What Happened When A Boy Called My Son With Down Syndrome 'Weird Looking'
I’ve been trying to fit in and/or stand out my entire life. I’ve always been stuck in the space of not wanting to be laughed at for being odd nor viewed as ordinary. So imagine my immediate dismay then eventual delight when I was lucky enough to have a child with Down syndrome.
I always radiate towards the way our family stands apart from others. It’s all- boy, sweet and special needs kind of way is pretty cool. I get to tell so many stories, and if there is one space where I’ve always felt at home…it’s the place of telling my stories.
This story starts at a restaurant where I could feel a little boy boring holes into my four-year-old, Judah, who has Down syndrome. It was without malice and more born from curiosity. I watched him turn away and mention my son to his dad. I heard the word weird and I saw the father ignore the remark completely. I followed suit. That’s the first mistake we both made. We both chose to turn away. Most likely we both felt some unease doing so. I know I did.
It was my 6-year-old who changed the tone. He said with just as much innocence as the boy’s stares, “Mom, that boy said something about Judah; he said he looked weird.”
I told him I knew. I saw. And I blubbered something about him probably never seeing someone with Down syndrome before. I then, promptly took a picture of Calvin and his little brother he protects so fiercely. Immediately I posted it to Instagram. It was haphazard and careless, as I didn’t even process what I was feeling about the incident…my brain couldn’t catch up.
My brain went something like this:
Oh my! Calvin heard it too. I KNEW he said something. What a rude little boy. Why didn’t his dad even turn around and acknowledge us? Why is this dad letting it slide? This is so irresponsible. I wonder if they think we are weird? Hmmm. I don’t think I’m mad. I don’t think I’m sad either. But I wonder if they will leave here and talk about how it’s not nice to stare at poor people who have a child with a disability. I wish he knew we were happy. I wish he knew not to be scared of us. I think I’m frustrated. I wish they knew we were just like them; a family eating dinner. WAIT!!! I have the power to have some influence here…..
And then I did.
I smiled at the boy who was transformed from rude little child to innocent bystander in a 15 second stream of consciousness. And he changed his position right back, like we were not to be feared. Eventually his mom and sister returned to the table and we all returned to respective families. I made sure to show our silly side. Yes, Judah stands out sometimes. He throws napkins, pizza crust, and pretty much anything else that displeases the prince. But he also plays a mean game of peek-a-boo and he’s a great tickler.

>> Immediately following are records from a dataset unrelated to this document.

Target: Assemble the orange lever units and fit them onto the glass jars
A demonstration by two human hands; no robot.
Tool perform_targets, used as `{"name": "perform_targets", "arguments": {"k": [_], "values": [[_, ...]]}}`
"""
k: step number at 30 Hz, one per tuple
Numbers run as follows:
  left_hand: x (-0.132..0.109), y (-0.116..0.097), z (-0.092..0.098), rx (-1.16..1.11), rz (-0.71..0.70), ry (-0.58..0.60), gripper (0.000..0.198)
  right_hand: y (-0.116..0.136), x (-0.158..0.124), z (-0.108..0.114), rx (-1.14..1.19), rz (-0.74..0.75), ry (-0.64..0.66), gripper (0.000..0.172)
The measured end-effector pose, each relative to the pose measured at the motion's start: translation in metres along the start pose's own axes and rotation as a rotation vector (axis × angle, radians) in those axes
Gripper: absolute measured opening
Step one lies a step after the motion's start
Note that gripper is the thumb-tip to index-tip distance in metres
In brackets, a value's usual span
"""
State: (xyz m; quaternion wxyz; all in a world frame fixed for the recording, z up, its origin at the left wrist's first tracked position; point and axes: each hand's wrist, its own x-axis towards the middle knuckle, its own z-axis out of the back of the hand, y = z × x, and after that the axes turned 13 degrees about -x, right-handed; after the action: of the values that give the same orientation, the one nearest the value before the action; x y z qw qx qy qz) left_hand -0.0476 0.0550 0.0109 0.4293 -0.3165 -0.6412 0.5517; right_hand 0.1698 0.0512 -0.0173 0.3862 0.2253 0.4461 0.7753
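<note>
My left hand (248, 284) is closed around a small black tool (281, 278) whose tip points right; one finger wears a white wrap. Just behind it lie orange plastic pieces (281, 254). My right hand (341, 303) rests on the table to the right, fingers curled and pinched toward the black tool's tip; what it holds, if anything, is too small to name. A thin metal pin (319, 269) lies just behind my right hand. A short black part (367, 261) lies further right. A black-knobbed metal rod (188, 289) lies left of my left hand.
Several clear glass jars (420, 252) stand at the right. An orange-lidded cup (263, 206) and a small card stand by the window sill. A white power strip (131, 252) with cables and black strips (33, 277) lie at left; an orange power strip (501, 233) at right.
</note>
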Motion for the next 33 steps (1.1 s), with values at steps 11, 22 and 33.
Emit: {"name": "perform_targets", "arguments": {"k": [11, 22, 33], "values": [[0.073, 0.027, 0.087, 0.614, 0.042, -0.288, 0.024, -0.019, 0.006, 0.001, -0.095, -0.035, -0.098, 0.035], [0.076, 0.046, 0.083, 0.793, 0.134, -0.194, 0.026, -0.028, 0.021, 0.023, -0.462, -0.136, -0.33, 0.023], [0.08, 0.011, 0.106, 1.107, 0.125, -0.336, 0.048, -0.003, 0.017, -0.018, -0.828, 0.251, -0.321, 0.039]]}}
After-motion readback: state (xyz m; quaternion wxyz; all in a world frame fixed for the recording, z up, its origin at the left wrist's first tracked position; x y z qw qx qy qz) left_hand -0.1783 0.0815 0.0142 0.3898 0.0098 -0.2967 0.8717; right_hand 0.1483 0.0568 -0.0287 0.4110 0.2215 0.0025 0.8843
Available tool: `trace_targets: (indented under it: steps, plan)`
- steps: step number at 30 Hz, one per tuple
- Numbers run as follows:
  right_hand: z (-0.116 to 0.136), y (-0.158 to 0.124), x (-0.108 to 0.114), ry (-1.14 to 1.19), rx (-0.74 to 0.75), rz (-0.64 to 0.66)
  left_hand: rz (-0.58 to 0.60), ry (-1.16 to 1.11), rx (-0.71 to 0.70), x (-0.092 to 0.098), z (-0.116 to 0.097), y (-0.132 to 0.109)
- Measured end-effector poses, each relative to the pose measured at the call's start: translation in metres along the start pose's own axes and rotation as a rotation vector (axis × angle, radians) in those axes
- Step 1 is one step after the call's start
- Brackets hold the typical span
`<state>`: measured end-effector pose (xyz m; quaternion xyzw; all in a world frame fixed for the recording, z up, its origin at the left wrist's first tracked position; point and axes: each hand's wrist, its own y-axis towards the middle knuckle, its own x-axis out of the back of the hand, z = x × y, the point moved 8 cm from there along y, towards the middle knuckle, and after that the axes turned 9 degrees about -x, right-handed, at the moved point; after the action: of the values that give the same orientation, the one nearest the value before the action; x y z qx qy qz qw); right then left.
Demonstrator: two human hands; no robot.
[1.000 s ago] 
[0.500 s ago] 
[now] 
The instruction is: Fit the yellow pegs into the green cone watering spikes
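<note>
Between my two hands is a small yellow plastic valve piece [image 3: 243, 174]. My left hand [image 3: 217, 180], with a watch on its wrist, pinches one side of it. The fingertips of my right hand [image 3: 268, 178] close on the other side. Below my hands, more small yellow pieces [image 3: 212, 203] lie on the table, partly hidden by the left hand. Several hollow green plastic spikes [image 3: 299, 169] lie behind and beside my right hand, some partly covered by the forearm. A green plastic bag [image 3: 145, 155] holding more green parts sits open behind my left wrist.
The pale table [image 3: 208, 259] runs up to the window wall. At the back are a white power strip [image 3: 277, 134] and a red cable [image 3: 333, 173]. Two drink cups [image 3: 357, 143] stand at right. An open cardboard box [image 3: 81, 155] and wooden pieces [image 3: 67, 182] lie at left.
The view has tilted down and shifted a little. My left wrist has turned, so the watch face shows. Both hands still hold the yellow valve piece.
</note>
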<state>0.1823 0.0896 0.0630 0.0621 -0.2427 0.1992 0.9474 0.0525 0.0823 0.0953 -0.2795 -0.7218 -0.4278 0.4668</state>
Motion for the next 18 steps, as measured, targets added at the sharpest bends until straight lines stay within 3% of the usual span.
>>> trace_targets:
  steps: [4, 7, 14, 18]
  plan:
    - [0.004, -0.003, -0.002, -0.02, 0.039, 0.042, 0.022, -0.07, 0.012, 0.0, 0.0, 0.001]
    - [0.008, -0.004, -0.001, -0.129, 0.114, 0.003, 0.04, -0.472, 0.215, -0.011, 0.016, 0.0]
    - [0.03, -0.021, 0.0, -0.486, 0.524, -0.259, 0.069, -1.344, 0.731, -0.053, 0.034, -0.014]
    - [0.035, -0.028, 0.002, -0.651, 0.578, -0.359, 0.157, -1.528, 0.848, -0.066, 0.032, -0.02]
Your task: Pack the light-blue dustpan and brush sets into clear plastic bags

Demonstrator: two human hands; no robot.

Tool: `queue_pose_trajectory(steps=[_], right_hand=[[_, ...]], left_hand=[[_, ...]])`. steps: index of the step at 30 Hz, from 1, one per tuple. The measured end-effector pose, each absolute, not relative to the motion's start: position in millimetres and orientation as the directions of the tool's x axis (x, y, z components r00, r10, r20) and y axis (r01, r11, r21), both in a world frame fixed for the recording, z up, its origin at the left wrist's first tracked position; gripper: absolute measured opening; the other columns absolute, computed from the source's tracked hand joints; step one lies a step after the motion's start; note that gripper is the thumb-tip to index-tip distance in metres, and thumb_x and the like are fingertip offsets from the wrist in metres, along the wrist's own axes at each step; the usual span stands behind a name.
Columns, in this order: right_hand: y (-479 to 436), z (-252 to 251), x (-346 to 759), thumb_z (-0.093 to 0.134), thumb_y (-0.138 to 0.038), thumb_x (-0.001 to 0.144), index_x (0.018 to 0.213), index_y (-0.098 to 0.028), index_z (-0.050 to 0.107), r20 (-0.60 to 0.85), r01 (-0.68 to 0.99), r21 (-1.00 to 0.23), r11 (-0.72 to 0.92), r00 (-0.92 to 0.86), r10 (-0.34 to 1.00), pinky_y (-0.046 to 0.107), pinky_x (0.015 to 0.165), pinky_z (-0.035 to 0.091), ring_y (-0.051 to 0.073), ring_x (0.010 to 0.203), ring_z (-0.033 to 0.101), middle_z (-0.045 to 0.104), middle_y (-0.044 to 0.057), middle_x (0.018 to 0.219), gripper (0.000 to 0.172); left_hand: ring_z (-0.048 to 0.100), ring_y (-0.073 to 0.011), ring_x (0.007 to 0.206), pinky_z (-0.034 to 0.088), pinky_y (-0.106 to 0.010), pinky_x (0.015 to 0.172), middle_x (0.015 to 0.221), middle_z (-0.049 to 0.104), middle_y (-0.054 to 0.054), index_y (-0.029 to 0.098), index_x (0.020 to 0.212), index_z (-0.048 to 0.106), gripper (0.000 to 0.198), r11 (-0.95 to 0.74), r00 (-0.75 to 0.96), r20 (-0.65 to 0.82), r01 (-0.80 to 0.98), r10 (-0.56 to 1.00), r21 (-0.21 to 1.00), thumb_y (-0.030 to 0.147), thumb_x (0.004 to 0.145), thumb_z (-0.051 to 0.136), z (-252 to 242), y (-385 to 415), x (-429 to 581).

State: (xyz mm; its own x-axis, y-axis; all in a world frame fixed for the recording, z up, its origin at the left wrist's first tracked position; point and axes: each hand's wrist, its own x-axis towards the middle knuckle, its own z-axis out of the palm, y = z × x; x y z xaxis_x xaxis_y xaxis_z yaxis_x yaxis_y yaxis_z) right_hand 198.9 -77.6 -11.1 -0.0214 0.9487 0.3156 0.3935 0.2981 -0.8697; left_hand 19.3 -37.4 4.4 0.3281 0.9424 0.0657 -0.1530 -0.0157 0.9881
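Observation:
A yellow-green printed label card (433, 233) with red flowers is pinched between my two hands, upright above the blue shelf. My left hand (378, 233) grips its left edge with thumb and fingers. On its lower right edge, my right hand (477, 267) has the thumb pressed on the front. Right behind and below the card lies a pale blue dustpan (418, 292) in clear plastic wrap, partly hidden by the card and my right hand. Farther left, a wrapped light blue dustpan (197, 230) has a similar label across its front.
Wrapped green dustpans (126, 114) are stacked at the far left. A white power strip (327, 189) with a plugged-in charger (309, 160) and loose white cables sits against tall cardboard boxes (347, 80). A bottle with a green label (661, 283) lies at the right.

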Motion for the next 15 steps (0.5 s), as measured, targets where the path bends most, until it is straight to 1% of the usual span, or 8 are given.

As a people-pleaser who cares way too much what others think, I get caught up in the worry of disturbing peoples dining experience and how that will translate to what others will then feel about Down syndrome. It’s a stretch. It’s my stretch. It’s a perception and I have no idea if it’s true. I could not change that if it was, and honestly, if by some miracle we all were sitting at a table with normalcy and quiet, would I really be okay with that either? Doubtful. Chaos is my current comfort zone. And I have swayed way more towards standing out than fitting in; either because of age or circumstance.
The story ends like this. I kept smiling. I kept being warm. We kept not caring that we were loud, and messy, and that we (Judah) sometimes run into restaurant kitchens. And that little boy talked TO ME. He told me about his bright orange shirt. He told me how the NIKE symbol meant it was a sports shirt. He kept talking, and I had the sense that his parents wished he would stop. I was so glad he didn’t. I was so glad his parents mimicked my own embarrassment of taking small people out in public.
Our conversation was cut short as I had to chase a darting Judah across the busy buffet. I never found why his dad said nothing. I wish he would have. There is such unwarranted fear and enormity of tackling the issue of differences. But in the end it didn’t matter because I changed the perception.
I waved goodbye to that little boy before I left and that little boy waved right back. I was certain that we stood out that night and I was so darn proud that we did.